After lecturing Trump on the abuse of executive power, President Obama exercised his executive power to set aside over 1.5 million acres as the Bears Ears National Monument in southeastern Utah and Gold Butte National Monument near Las Vegas. These two monuments bring Obama’s total to 30, more than any other president. Both were created using executive powers granted under the Antiquities Act of 1906, and both were opposed by nearly all members of the Utah and Nevada congressional delegations, many state leaders and many Native Americans. As Susie Philemon, Navajo tribe member, explains, “The federal government again is going to take something, a land that truly belongs to us. They are going to take it away from us again.”
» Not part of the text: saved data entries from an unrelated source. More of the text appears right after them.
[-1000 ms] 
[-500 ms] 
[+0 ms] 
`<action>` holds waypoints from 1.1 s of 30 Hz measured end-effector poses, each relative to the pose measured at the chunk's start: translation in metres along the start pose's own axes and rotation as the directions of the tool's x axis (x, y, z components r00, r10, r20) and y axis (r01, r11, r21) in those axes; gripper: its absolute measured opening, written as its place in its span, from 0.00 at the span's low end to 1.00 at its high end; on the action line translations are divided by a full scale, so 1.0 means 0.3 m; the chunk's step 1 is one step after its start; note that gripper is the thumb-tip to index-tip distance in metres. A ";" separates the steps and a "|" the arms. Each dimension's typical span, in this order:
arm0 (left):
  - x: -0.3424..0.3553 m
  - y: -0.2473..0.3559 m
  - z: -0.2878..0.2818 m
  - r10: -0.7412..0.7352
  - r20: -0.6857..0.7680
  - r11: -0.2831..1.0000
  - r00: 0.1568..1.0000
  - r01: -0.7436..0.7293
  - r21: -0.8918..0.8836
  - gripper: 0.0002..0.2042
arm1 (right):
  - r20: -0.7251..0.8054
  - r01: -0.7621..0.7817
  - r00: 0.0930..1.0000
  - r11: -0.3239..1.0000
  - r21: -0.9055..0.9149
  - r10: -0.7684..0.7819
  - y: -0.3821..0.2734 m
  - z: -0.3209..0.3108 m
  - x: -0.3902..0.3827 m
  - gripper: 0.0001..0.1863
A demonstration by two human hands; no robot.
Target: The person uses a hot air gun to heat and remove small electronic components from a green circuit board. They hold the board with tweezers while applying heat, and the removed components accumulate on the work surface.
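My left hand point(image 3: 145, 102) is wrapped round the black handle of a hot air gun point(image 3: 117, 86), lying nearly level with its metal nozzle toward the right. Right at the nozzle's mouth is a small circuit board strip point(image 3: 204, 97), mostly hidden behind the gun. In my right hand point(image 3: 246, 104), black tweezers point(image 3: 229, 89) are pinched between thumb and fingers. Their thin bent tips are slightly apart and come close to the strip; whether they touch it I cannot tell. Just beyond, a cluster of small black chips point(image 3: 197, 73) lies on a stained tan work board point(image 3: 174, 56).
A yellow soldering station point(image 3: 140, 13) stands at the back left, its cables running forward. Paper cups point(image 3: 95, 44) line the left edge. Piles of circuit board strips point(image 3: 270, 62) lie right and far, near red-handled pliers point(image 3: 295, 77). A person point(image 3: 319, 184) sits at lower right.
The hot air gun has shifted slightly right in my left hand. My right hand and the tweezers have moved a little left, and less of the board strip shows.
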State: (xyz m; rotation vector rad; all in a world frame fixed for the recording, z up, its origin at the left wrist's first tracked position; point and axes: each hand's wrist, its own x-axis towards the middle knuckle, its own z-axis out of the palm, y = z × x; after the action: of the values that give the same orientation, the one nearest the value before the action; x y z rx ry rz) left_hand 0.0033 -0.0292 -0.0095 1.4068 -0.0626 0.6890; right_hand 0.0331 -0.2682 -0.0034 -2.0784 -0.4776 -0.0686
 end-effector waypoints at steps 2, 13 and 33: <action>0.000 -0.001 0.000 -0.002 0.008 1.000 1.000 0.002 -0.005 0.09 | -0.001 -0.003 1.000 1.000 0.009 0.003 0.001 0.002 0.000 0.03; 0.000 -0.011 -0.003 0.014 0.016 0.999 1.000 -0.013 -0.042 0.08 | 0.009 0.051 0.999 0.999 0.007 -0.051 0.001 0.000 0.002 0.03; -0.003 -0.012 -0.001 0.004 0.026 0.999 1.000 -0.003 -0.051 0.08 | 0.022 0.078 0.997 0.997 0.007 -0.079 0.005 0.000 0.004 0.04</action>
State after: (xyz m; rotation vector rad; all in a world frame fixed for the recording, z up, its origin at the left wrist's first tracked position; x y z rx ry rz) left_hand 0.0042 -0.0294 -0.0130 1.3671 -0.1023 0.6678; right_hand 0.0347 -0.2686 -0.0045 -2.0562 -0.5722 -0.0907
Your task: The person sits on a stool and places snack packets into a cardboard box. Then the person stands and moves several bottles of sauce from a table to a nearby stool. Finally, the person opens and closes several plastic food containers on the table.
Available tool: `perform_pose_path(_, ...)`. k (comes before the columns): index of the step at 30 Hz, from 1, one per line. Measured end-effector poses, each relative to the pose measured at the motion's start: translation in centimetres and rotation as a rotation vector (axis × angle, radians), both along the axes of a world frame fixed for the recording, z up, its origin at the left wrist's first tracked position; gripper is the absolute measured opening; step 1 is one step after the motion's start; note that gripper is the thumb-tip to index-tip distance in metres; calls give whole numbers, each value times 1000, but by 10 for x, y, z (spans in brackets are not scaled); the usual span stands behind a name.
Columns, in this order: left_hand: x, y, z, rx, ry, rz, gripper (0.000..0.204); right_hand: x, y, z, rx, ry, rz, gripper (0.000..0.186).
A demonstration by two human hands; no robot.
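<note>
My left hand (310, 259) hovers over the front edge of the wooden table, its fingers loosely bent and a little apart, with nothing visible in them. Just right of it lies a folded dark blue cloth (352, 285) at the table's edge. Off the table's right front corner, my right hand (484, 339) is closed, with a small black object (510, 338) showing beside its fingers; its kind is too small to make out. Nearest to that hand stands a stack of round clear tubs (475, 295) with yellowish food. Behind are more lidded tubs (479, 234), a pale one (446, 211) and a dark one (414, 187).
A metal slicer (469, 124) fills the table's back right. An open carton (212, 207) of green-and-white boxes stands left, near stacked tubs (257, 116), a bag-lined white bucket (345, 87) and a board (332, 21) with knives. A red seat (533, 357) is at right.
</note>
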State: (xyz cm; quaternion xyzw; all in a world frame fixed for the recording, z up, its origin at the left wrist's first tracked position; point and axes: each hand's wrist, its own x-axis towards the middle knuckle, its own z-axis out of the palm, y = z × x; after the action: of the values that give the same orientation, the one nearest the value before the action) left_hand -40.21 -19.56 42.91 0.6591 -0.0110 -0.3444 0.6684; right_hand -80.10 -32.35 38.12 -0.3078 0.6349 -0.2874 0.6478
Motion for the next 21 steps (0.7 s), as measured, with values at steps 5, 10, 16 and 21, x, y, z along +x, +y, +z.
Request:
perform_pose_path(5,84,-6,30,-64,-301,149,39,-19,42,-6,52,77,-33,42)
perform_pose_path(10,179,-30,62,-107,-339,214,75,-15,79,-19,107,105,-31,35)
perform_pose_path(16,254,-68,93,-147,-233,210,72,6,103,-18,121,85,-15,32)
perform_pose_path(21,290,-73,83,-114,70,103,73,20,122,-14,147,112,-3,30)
Now opponents await Trump’s inauguration, wondering whether he can or will undo the monument designations. The answer to the question is ambiguous because Trump has said little about how he will deal with public land policy, but his interior secretary designate, freshman congressman Ryan Zinke (R-MT), does have a record on public land issues. His record provides a basis on which to grade how the Trump administration might deal with the massive federal estate, including national monuments.
Other proposed legislation points to more pragmatic approaches to public land management. Last March, Zinke voted for the Sportsmen’s Heritage and Recreation Enhancement Act. It would allow public land agencies to build temporary roads, construct dams and log in wilderness areas. Environmental groups oppose any development in wilderness areas, but timber left unmanaged provides tinder for massive wildfires, making it a far bigger threat to wilderness lands than chainsaws. Give Zinke another A for common sense land management.
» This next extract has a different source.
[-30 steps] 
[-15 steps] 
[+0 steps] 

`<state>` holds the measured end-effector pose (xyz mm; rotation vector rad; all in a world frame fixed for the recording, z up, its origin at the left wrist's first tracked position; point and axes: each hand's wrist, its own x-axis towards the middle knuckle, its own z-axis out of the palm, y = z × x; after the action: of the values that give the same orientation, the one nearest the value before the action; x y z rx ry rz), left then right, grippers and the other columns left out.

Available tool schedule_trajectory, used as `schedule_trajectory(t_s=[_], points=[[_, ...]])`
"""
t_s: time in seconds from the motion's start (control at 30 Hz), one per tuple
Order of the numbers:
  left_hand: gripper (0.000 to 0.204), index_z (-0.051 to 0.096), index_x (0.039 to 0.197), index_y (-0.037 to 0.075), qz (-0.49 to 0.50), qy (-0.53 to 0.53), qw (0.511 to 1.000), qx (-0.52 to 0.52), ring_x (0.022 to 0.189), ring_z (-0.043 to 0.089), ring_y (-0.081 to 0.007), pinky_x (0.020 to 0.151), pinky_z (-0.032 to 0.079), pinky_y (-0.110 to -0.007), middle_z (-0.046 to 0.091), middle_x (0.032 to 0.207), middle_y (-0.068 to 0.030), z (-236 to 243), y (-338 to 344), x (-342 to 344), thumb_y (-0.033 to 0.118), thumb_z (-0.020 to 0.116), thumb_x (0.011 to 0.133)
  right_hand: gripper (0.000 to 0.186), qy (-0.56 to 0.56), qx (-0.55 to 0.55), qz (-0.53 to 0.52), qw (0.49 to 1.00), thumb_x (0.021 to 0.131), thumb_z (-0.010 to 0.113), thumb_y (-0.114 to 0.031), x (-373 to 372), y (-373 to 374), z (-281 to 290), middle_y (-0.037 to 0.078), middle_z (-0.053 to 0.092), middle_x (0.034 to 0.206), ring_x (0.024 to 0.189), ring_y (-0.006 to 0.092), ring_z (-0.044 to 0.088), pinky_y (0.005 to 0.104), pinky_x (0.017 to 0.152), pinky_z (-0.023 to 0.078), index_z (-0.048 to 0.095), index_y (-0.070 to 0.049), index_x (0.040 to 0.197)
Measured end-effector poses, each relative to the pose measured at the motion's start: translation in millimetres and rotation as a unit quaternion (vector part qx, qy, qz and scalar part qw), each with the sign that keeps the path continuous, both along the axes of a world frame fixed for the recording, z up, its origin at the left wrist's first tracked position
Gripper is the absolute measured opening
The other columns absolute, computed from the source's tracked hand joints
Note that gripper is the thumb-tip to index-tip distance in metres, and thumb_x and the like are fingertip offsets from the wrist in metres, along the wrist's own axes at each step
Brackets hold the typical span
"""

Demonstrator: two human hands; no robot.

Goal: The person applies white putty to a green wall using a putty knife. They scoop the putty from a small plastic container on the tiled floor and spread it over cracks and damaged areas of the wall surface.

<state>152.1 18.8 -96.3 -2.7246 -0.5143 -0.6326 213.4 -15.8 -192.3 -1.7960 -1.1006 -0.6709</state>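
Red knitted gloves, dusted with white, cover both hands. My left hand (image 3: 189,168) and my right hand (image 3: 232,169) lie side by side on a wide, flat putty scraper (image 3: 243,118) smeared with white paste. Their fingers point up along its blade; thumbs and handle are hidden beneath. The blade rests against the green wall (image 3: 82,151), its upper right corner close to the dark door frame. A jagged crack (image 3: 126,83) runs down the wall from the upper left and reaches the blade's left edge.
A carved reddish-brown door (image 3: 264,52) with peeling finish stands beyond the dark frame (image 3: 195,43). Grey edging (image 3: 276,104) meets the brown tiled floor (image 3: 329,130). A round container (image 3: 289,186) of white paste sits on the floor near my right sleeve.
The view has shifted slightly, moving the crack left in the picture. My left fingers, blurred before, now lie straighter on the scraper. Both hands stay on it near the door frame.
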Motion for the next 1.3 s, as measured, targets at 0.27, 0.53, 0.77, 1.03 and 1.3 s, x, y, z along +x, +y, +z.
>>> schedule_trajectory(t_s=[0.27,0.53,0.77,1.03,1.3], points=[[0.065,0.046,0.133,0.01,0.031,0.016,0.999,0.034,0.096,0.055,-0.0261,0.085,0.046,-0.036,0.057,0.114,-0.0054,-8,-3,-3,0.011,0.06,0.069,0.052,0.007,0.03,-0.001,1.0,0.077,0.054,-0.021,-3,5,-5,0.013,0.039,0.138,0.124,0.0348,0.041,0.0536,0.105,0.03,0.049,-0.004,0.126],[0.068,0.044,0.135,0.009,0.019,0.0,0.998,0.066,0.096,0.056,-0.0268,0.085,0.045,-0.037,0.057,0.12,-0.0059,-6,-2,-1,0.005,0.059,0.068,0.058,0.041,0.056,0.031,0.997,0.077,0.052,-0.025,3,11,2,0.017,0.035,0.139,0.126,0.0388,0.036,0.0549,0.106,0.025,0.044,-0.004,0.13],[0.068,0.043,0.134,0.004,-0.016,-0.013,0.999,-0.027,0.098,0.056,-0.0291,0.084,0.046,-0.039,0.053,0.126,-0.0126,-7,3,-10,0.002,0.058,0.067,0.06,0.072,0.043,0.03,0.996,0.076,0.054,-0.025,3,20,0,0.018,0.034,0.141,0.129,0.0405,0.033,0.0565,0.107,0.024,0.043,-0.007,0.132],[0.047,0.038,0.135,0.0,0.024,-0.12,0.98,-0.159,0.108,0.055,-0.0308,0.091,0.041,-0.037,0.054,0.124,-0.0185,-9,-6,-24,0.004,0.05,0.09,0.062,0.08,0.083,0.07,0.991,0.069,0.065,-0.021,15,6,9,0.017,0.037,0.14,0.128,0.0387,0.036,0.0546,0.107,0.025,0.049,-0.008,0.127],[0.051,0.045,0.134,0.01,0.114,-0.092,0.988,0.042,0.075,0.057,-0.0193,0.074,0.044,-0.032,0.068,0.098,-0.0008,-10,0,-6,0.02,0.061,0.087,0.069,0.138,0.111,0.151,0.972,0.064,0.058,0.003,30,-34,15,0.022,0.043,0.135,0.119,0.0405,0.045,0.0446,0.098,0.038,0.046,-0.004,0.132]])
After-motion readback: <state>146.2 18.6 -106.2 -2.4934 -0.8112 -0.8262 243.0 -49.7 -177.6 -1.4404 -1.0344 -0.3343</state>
The transfer of federal land to states is another controversial issue in the West, where the Bureau of Land Management controls more than half of the land in Nevada, Oregon, Utah, Idaho and Alaska. On transfers, Zinke has tried to position himself as an opponent. Environmentalists praise him for this, but the Wall Street Journal calls it “deference to Washington landlords.”
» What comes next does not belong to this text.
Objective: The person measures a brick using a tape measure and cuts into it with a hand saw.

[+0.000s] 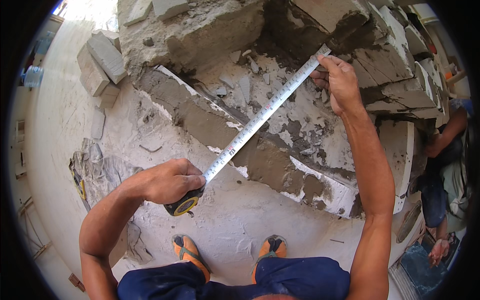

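Fingers [184, 166] of the left hand [166, 181] curl tight around the black and yellow tape measure [186, 202]. This hand is a little below and left of the middle of the frame. Its back faces up, and its thumb points right, close to where the tape comes out. The left arm [103, 231] starts at the lower left, bends at the elbow, and then leans up and right to the hand.

The right hand [343, 82] is in the upper right part of the frame. Its thumb and pointer finger pinch the far end of the long white strip [268, 111] of the tape, and its other fingers curl in below. The right arm [372, 185] goes up from the lower right, and past the elbow it leans left to the hand.

The strip is pulled out straight between the two hands, on a slant across the middle of the frame. It goes over a low wall [205, 124] smeared with wet grey mud. I cannot tell if it touches the wall.

Broken bits [244, 88] lie behind the wall, in the upper middle. Grey blocks [106, 61] are piled at the upper left, and a crumpled cloth [107, 165] lies at the left. Orange shoes [189, 251] and blue trousers [302, 278] show at the bottom. Another person [434, 192] is at the right edge.
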`<state>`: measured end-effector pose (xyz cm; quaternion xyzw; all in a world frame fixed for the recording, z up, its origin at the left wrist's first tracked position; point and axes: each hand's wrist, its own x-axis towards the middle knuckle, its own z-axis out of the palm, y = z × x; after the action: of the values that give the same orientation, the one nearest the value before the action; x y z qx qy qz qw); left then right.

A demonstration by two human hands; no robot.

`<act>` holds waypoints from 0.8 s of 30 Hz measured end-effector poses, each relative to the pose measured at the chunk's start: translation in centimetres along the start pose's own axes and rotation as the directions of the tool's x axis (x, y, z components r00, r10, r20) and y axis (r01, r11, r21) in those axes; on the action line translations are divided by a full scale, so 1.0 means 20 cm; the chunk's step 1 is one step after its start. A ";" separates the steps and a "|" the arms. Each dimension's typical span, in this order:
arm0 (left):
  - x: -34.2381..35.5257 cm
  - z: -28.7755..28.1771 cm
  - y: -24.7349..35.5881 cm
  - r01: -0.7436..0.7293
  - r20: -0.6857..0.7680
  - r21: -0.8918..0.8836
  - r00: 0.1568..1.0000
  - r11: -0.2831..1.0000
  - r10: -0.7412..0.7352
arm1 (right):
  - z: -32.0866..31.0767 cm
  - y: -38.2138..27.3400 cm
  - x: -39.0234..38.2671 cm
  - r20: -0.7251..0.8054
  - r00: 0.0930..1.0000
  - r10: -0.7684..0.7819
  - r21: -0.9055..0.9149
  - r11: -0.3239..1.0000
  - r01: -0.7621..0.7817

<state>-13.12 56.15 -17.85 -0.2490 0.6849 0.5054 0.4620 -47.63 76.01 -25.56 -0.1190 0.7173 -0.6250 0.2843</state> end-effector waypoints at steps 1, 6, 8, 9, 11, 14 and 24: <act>0.00 0.00 0.00 -0.006 0.000 0.003 1.000 1.000 0.006 | 0.00 0.00 0.00 -0.002 1.000 0.002 -0.003 1.000 -0.002; 0.00 0.00 -0.01 -0.021 -0.005 0.007 1.000 1.000 0.021 | -0.01 0.01 0.02 0.004 1.000 0.006 0.002 1.000 -0.006; 0.01 0.00 -0.01 -0.029 -0.010 0.004 1.000 1.000 0.029 | -0.01 0.01 0.02 -0.002 1.000 0.006 -0.003 1.000 -0.006; 0.01 0.00 -0.01 -0.034 -0.013 0.002 0.999 0.999 0.034 | -0.01 0.01 0.02 -0.008 1.000 0.005 -0.007 1.000 -0.005; 0.02 0.00 -0.05 -0.077 -0.006 0.009 0.997 0.997 0.077 | 0.00 0.00 0.02 -0.014 1.000 0.000 -0.004 1.000 0.000; -0.01 0.01 -0.02 -0.025 -0.004 -0.001 1.000 1.000 0.025 | 0.01 -0.01 -0.01 -0.004 1.000 -0.002 0.008 1.000 0.002; -0.24 0.31 -0.22 -0.181 -0.080 -0.146 0.982 0.973 0.171 | 0.26 -0.27 -0.42 0.406 0.892 -0.200 0.239 0.965 0.108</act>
<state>-4.95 59.62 -16.00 -0.2388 0.6785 0.5868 0.3718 -38.91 74.99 -18.41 -0.2787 0.5558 -0.6766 0.3944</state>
He would get an A+ for federalism if he supported transfers, but his vote in 2015 for Self-Sufficient Community Lands Act deserves some credit for pragmatism. That act would transfer management of millions of acres of federal land to states under a management board appointed by state governors. Given that large-scale transfers are unlikely to pass congressional muster, Zinke still deserves an A for his efforts to devolve more authority to the states.
Finally, the Department of Interior oversees 52.7 million acres belonging to American Indians. Hence, Zinke could have a tremendous positive effect on reservation economies. The DOI holds hostage billions of dollars in energy development on tribal lands. A 2015 Government Accountability Office report concluded that “the added complexity of the federal process stops many developers from pursuing Indian oil and gas resources development” by requiring significantly more regulatory steps that “increase development costs, and add to the timeline for development.”
Zinke and his Senate colleague Steve Daines (R-MT) introduced the Certainty for States and Tribes Act in May 2016. The act would reestablish the Royalty Policy Committee, a body that would include state governors, their appointees and tribal leaders, to advise the secretary of Interior on energy policy issues. The chairman of the Crow Tribe, Darrin Old Coyote, praised the bill as “vital to the Crow people.” This act fits perfectly with Trump’s newly formed Native American Affairs Coalition, which is seeking to remove suffocating DOI regulations on Indian lands. Another A for Zinke.
Zinke’s environmental skeptics are likely to oppose his confirmation as interior secretary on the grounds that we will encourage resource development over wilderness designation and delegate more authority for land management to the states. But these are precisely the reasons Zinke should be approved and why we might expect him and the administration to get straight As.